So, do rape victims rarely become pregnant? Seems like an interesting question, and one that caused a huge brouhaha when Todd Akin, Missouri candidate for the U.S. Senate, said on August 19 that "First of all, from what I understand from doctors, that’s really rare."
As a matter of fact Akin's comments were more nuanced and thoughtful than the news coverage suggests, and can be found at http://en.wikipedia.org/wiki/2012_Todd_Akin_rape_and_pregnancy_controversy for those interested in reality instead of media blather. The same page cites real, legitimate research showing that 5% of rape victims become pregnant and that rape is twice as likely to result in pregnancy as consensual sex. Note, however, that this research does not directly contradict Akin's statement, since Akin was specifically referring to a subset of rapes he terms "legitimate", which apparently means forcible knife-to-the-throat cases, and the research does not distinguish such circumstances.

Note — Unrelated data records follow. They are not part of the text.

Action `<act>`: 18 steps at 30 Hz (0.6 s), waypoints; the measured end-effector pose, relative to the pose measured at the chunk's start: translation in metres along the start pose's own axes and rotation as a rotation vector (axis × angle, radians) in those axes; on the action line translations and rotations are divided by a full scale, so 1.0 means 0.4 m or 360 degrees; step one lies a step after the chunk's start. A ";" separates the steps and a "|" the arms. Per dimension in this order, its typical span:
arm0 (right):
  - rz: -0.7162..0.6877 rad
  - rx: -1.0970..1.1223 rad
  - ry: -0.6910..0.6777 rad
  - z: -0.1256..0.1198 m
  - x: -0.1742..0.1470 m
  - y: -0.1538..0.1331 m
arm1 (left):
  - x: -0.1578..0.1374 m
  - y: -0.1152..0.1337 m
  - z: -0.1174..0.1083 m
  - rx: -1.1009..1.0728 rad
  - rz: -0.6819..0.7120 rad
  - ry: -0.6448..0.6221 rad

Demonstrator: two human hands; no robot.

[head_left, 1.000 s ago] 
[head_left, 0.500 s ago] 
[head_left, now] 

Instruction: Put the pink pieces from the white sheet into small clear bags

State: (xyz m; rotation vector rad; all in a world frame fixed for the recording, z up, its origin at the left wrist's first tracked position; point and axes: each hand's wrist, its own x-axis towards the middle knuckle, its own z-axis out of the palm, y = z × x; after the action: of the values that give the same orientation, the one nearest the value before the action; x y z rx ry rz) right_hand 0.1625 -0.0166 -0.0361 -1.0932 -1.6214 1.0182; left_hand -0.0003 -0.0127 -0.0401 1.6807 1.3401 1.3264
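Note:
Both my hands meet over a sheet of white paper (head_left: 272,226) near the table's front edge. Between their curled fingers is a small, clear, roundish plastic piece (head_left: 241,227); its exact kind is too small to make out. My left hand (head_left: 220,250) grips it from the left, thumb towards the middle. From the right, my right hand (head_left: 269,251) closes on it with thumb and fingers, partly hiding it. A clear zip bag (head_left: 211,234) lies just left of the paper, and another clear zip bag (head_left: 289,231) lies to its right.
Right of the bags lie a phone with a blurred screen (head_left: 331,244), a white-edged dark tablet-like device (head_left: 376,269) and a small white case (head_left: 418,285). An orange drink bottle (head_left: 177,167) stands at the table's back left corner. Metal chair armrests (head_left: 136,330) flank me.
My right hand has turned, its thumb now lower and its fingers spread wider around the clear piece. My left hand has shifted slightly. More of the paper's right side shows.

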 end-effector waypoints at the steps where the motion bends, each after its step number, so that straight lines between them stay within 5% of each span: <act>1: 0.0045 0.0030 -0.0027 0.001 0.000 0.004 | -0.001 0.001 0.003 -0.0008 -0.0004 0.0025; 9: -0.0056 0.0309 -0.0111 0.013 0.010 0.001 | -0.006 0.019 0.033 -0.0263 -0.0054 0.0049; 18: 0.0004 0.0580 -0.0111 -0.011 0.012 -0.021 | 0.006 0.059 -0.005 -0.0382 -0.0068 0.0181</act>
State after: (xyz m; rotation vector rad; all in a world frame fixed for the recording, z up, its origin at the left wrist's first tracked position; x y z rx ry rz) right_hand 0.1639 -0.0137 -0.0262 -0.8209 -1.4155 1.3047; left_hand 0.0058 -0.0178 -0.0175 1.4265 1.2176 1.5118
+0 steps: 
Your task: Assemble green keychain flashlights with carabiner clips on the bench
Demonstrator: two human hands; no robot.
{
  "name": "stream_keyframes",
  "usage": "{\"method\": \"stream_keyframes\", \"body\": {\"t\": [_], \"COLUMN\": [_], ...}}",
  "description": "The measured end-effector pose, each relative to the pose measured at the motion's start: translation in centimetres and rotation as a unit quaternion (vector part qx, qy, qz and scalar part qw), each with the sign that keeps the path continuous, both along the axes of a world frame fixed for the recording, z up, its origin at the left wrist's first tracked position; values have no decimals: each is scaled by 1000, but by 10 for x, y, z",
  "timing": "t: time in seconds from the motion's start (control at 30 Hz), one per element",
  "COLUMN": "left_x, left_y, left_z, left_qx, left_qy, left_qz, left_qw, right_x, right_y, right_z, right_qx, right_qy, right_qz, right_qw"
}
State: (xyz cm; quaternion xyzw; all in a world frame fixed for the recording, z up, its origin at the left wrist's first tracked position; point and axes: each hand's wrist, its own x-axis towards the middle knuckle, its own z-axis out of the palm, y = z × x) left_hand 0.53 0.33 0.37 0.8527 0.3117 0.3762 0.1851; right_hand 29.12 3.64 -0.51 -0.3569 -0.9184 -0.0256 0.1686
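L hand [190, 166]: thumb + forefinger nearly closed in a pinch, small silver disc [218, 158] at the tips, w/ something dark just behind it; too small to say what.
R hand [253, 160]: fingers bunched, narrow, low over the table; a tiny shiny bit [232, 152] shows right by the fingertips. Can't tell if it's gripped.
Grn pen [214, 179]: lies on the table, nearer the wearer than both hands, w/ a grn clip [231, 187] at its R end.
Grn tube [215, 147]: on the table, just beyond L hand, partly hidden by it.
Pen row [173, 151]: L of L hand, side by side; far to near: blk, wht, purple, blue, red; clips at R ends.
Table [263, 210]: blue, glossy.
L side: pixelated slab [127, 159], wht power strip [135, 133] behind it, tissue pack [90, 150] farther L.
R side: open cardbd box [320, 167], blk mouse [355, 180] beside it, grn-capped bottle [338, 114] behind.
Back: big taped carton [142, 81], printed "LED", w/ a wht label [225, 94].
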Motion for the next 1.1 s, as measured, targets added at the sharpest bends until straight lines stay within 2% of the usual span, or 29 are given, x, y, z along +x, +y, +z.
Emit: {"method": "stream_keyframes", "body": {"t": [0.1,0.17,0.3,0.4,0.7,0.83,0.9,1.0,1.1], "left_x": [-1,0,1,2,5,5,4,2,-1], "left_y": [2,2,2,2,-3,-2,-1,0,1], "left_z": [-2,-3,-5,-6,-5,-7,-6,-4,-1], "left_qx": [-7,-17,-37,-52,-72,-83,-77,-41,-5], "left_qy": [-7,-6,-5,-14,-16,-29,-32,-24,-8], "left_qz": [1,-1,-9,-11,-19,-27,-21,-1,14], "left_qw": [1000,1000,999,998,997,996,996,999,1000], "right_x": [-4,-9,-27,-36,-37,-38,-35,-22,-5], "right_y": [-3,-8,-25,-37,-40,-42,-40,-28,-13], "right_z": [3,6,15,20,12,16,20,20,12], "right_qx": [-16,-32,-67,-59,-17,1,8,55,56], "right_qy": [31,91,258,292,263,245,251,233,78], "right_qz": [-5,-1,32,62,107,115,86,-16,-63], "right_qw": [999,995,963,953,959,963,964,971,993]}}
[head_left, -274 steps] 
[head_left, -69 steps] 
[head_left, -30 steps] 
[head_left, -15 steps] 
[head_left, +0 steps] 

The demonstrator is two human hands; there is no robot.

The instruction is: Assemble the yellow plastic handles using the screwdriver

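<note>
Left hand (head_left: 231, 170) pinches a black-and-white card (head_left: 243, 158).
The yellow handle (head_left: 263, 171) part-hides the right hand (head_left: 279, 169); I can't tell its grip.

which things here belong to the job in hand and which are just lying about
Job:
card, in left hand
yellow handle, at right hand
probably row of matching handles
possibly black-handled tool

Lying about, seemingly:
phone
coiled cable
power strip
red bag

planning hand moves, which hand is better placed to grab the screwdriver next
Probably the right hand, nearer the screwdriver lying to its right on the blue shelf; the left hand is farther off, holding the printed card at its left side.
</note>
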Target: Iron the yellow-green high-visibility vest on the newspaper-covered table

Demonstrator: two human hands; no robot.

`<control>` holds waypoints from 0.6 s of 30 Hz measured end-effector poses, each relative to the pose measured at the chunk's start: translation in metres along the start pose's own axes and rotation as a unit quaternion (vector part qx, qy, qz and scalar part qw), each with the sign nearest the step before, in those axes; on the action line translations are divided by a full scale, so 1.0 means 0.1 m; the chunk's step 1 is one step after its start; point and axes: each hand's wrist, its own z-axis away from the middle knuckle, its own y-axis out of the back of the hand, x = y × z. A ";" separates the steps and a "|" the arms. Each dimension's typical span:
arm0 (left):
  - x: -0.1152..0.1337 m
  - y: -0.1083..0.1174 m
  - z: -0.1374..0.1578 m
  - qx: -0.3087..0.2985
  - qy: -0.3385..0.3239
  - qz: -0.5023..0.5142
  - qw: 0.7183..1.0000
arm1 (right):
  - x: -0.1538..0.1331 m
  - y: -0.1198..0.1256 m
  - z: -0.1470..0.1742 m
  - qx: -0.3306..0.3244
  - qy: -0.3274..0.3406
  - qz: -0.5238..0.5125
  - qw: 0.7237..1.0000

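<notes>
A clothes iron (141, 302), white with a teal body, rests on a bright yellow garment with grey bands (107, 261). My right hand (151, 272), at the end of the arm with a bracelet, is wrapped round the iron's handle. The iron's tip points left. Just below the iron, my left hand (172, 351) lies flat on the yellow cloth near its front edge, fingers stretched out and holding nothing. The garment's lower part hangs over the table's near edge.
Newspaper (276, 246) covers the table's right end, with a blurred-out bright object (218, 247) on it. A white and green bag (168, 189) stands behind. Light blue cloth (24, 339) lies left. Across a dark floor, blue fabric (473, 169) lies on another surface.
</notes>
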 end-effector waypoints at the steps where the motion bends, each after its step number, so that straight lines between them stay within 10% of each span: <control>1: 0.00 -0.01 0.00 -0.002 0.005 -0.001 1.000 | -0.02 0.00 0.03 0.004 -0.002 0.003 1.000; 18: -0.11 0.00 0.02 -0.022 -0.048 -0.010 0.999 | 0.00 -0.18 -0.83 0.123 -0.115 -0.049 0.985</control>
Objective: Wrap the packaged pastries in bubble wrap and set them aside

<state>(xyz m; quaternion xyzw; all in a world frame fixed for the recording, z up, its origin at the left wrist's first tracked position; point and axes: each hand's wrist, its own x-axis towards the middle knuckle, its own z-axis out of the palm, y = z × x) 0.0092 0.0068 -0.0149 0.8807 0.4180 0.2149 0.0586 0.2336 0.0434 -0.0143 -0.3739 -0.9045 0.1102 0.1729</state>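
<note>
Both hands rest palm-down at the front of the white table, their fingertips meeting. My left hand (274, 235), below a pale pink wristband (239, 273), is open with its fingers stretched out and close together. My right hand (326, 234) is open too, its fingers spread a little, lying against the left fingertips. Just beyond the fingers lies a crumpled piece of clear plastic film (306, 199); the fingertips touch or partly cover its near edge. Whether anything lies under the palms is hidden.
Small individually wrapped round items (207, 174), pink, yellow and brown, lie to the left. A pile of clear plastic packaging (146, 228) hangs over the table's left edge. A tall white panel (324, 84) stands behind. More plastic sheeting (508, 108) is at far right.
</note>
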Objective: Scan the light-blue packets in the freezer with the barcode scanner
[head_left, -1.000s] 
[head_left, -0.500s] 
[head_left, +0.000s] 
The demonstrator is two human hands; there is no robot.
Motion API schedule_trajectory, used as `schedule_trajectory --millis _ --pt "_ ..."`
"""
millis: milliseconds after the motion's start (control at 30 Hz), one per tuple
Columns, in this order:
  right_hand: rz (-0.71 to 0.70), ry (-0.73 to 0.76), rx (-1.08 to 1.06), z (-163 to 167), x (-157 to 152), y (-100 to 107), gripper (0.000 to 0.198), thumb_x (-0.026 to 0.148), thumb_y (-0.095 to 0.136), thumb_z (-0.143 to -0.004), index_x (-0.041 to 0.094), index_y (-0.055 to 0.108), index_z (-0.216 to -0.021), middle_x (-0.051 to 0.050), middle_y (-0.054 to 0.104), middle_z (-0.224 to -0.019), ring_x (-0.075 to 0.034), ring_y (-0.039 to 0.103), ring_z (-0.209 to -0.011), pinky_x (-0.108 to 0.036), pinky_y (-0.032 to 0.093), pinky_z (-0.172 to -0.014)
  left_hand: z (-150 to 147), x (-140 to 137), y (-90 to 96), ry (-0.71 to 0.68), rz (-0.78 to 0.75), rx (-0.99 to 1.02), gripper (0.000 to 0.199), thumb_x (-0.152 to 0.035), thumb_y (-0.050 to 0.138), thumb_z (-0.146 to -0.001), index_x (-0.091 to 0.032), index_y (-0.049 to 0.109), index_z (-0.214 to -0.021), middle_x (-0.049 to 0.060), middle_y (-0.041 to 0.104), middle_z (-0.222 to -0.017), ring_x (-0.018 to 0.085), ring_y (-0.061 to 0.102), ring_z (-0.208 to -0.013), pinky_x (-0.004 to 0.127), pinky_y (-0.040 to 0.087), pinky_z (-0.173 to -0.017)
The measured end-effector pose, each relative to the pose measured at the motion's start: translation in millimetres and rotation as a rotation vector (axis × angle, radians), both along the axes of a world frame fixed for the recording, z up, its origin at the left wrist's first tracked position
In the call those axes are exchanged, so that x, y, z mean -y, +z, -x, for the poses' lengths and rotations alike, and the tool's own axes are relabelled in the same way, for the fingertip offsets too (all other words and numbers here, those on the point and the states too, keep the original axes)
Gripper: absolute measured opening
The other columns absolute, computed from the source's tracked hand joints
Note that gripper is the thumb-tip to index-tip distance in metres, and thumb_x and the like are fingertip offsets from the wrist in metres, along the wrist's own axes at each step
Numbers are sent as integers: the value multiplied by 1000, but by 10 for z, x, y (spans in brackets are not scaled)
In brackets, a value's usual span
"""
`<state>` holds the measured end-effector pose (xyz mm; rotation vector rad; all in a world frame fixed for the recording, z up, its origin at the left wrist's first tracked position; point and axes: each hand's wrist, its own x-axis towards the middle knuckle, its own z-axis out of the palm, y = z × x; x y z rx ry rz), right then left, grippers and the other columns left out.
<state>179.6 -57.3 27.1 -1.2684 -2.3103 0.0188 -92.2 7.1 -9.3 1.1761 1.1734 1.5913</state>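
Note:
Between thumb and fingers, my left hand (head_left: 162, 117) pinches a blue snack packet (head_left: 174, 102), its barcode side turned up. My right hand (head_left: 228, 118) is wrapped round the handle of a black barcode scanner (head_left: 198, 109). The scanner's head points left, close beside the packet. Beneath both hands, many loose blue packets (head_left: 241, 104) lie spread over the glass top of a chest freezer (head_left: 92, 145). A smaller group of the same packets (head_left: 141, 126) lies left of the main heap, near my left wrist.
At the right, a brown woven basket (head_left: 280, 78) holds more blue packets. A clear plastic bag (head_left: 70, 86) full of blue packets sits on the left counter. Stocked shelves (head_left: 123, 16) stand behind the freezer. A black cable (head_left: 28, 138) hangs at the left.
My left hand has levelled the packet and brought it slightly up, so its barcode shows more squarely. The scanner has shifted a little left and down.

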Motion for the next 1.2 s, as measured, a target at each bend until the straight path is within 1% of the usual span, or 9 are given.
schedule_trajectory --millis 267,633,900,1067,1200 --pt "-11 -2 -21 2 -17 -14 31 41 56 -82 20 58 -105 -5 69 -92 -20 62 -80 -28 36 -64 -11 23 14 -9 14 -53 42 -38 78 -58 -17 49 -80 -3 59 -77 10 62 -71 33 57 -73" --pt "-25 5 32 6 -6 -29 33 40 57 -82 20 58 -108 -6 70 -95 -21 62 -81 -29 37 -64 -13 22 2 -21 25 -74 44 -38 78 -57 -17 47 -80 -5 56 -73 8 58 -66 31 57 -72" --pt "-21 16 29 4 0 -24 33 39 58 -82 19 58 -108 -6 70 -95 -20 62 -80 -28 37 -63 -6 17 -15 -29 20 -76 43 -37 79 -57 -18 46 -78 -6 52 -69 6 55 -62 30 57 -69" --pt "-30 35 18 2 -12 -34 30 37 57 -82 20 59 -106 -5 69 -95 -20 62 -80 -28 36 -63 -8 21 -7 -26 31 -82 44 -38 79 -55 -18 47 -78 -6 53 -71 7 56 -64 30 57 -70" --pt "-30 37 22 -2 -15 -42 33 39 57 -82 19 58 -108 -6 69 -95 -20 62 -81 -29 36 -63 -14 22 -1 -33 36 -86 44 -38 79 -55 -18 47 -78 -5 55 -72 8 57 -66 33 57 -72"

But that's not the point of this post anyway. Point of this post is that Akin's view, dubious and demented as it may seem, was once the law of England. Many years ago when I was wasting time at the University of Michigan I came upon a 13th century summary of English law known as Britton. In which, Chapter VI, you can find this curious statement:
"With regard to an appeal of rape, our pleasure is, that every woman, whether virgin or not, shall have a right to sue vengeance for the felony by appeal in the county court within forty days, but after that time she shall lose her suit; in which case, if the defendant confesses the fact, but says that the woman at the same time conceived by him, and can prove it, then our will is that it be adjudged no felony, because no woman can conceive if she does not consent."
So there you have it. If you want to read the original, you can do so online as Google has scanned almost all of the UM libraries.
(Notes: (1) You want the translation of Britton, as the original is in the archaic French, aka Law French, used in English courts at that time, and even if you are a native French speaker it will be Greek to you. (2) The "appeal" of which Britton speaks has nothing to do with applying for relief from a lower to higher court, as in current U.S. usage. "Appeal of felony was a formal charge or accusation in older times in England. It was an accusation by a private subject against another, for some heinous crime, demanding punishment on account of the particular injury suffered rather than for the offense against the public. The proceeding was abolished by act of Parliament in England in 1819." (3) I called Britton to the attention of the NYT anent this case so don't be surprised if you see some garbled discussion of it on a NYT blog.)